Dissemination Service


The mechanism for delivering, and possibly creating, structured content dynamically in response to a consumer request and in accordance with defined parameters as provided by that consumer.

A Dissemination Service will deliver a Representation created by a process that it invokes. The inputs into the Dissemination Service determine and feed the process that is to be invoked.


A Dissemination Service retrieves the information to be structured and delivered through an Information Resource . As part of the service execution, the consumer may be given a chance to browse or search through the collection of information available from the Information Resource exposed by the Dissemination Service . Based on the results, the consumer can than refine the Output Specification as (further) input to the Dissemination Service to complete the process of creating and delivering the information required in the form of a Representation to the consumer.




1. SDMX SOAP Data Web Services: The query XML message provides the Service with data selection and the specification of the preferred format (e.g. Generic format or Structured format, time series or cross-sectional). Based on this input the Service will retrieve a Data Set from the Data Resource and invoke a process that will format the data as an SDMX data message.

                                                                                                                  2. A manual service such as a response to a telephone request where the person answering the call based on the caller's request would mail a PDF (which might either be a Product or dynamically created from another source).


Enumerated Conceptual Domain


A Conceptual Domain expressed as a list of Categories .

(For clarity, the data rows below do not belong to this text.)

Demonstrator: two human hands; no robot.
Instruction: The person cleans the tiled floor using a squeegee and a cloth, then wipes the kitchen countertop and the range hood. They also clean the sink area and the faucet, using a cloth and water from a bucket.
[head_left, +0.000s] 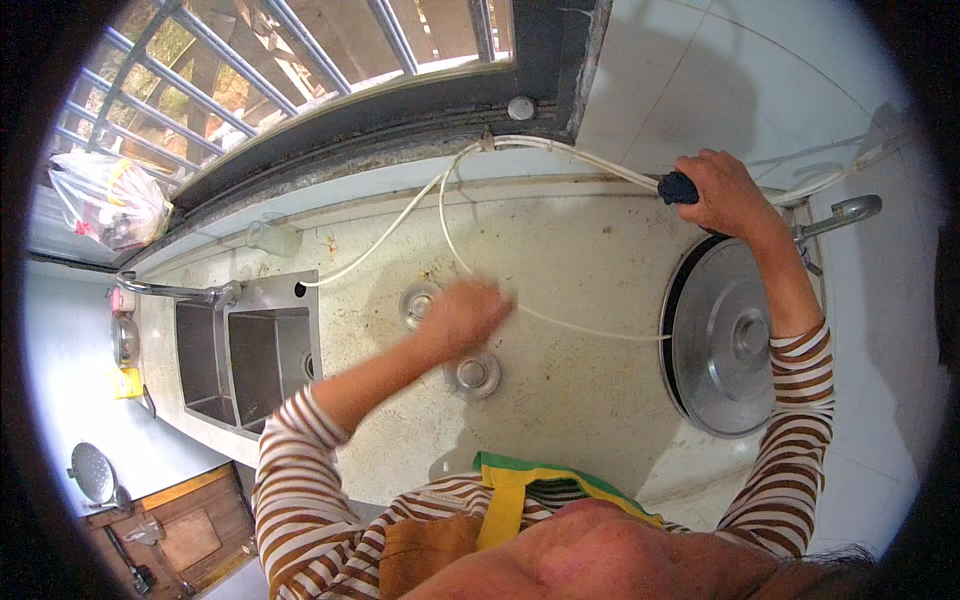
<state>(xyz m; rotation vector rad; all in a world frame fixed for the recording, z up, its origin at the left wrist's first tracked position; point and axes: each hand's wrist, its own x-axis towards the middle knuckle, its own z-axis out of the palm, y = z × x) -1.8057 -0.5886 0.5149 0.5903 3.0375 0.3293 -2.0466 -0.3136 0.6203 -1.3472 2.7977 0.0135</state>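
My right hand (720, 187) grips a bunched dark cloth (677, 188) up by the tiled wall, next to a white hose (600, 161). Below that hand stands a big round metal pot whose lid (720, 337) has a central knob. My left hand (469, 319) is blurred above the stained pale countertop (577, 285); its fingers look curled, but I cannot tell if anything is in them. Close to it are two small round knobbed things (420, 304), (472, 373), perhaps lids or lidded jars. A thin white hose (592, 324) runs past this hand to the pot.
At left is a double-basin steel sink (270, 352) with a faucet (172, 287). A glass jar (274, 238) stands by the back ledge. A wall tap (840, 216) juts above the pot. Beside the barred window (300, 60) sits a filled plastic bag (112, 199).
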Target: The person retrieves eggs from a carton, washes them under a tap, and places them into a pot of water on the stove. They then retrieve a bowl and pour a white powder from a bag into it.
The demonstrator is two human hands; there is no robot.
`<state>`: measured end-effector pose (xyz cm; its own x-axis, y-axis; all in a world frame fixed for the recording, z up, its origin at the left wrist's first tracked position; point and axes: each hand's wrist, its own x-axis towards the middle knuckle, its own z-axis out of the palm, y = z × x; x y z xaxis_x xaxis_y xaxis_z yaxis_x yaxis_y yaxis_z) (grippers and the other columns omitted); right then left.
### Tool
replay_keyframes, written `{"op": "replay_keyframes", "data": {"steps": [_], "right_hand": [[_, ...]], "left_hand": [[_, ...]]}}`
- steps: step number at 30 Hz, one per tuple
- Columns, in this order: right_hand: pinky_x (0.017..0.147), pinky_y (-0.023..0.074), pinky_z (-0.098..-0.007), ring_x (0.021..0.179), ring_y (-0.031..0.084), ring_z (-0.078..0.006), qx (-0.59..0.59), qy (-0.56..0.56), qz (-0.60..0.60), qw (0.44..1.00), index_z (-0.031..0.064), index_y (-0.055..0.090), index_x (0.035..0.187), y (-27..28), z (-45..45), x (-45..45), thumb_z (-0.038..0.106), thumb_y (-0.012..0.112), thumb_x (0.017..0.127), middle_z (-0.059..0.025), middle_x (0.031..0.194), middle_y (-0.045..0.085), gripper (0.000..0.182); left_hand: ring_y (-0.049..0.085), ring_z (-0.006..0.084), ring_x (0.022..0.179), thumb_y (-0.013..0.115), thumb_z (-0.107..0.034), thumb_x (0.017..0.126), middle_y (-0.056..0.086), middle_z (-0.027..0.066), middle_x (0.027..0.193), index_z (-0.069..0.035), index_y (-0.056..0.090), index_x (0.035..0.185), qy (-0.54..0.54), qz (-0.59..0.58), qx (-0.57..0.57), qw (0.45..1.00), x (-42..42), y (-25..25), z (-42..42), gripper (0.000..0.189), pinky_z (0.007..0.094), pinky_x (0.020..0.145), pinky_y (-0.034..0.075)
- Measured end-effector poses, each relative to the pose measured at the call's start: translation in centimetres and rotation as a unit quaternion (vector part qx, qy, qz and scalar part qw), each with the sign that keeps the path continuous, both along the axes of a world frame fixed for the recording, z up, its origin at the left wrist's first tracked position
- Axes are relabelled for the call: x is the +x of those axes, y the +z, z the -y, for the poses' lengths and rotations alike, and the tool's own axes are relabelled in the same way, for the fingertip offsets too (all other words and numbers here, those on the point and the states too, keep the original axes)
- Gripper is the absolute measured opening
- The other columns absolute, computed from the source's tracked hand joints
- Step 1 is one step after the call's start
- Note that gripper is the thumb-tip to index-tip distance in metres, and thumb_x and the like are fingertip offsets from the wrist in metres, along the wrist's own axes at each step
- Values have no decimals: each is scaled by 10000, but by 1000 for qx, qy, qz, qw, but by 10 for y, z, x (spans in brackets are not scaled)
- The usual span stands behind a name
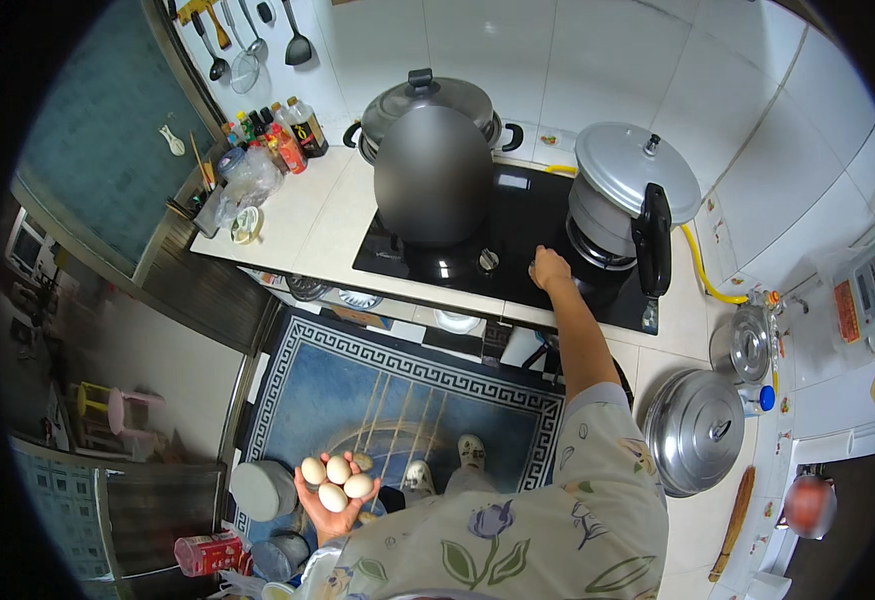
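My left hand [334,510] is palm up low in the view, cupping several pale eggs [338,484]. My right hand [549,268] grips a control knob at the front of the black glass gas stove [516,225]. A second knob [488,260] shows to its left. On the right burner stands a lidded aluminium pressure cooker [628,187], its black handle [655,240] pointing towards me. A wide lidded steel pot [445,97] stands on the left burner, partly hidden by a blurred dark oval.
Sauce bottles [287,139], a plastic bag [253,180] and a utensil holder [208,214] stand left of the stove. A lidded steel pot [696,431] is on the right counter. A yellow gas hose [700,262] runs behind it. Below lie a blue mat [332,390] and a grey bin [263,490].
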<state>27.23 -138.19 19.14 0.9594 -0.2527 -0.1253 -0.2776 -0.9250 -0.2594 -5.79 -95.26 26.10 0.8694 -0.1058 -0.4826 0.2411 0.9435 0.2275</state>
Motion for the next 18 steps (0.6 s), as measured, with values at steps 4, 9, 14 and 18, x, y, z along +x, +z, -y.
{"op": "replay_keyframes", "data": {"steps": [4, 9, 14, 18], "right_hand": [[811, 473, -423, 942, 574, -361, 5, 28, 41, 999, 75, 532, 1034, -4, 0, -5, 120, 545, 782, -183, 1077, 538, 257], [786, 480, -426, 911, 583, -368, 4, 40, 48, 998, 92, 534, 979, 5, 0, -11, 52, 541, 757, -161, 1042, 539, 225], [795, 457, -377, 930, 548, -323, -24, 214, 54, 975, 90, 555, 936, 13, 9, -12, -9, 552, 698, -131, 1001, 533, 258], [811, 454, -374, 945, 538, -310, 98, 180, 167, 965, 80, 562, 956, -18, 26, -9, 62, 571, 733, -123, 989, 537, 224]], "left_hand": [[556, 293, 989, 452, -572, 803, 550, 126, 1108, -177, 610, 978, -16, -3, 24, 1000, 23, -7, -6, 460, 672, 860, 330], [563, 299, 966, 454, -568, 801, 551, 135, 1102, -179, 610, 973, -45, 12, 18, 999, 56, -2, -12, 453, 678, 839, 339], [571, 292, 940, 469, -576, 788, 567, 130, 1083, -185, 617, 952, -49, -12, 29, 998, 69, 5, -10, 449, 675, 833, 339], [570, 275, 928, 488, -580, 777, 588, 114, 1066, -200, 625, 938, -55, -26, 45, 997, 72, 8, -5, 435, 660, 841, 333]]}}
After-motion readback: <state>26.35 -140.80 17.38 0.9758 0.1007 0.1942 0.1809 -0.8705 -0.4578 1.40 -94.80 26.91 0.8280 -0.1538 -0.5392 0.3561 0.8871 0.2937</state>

Example: The Sex categories of 'Male' and 'Female'.


Enumerated Value Domain


A Value Domain expressed as a list of Designations .

Example - Sex Codes <m, male>; <f, female>; <o, other>


Environment Change


A requirement for change (type of Statistical Need ) that originates from a change in the operating environment of the statistical activity.

An Environment Change reflects variations in the context of execution of the S tatistical Activity that create a need for a modification in the way that this activity is conducted. Environment Changes can be of different origins and also take different forms. They can result from a precise event (budget cut, new legislation enforced) or from a progressive process (technical or methodological progress, application or tool obsolescence). Other examples of Environment Changes include the availability of a new Data Resource , the opportunity for new collaboration between agencies, etc.                       


Environment Change objects may be structured in very diverse ways, but an object will usually group text material describing the type of change that has occurred and created the need for change. This allows the statistical organization to document precisely the (possibly multiple) changes in environment that have led to the Statistical Need .


Evaluation Assessment


A type of Assessment that evaluates the process outputs of a statistical activity based on a formalized methodological framework.

The evaluation can be done in regard to various characteristics of the output, for example its quality, the efficiency of the production process, its conformance to a set of requirements, etc. The result of an Evaluation Assessment can lead to the creation of a Statistical Need : in this case, the Statistical Need will reference the Evaluation Assessment for traceability and documentary purposes.


Frame Population


A Population represented by records in a frame, which is the observable part of a Target Population and provides a reasonable approximation to it.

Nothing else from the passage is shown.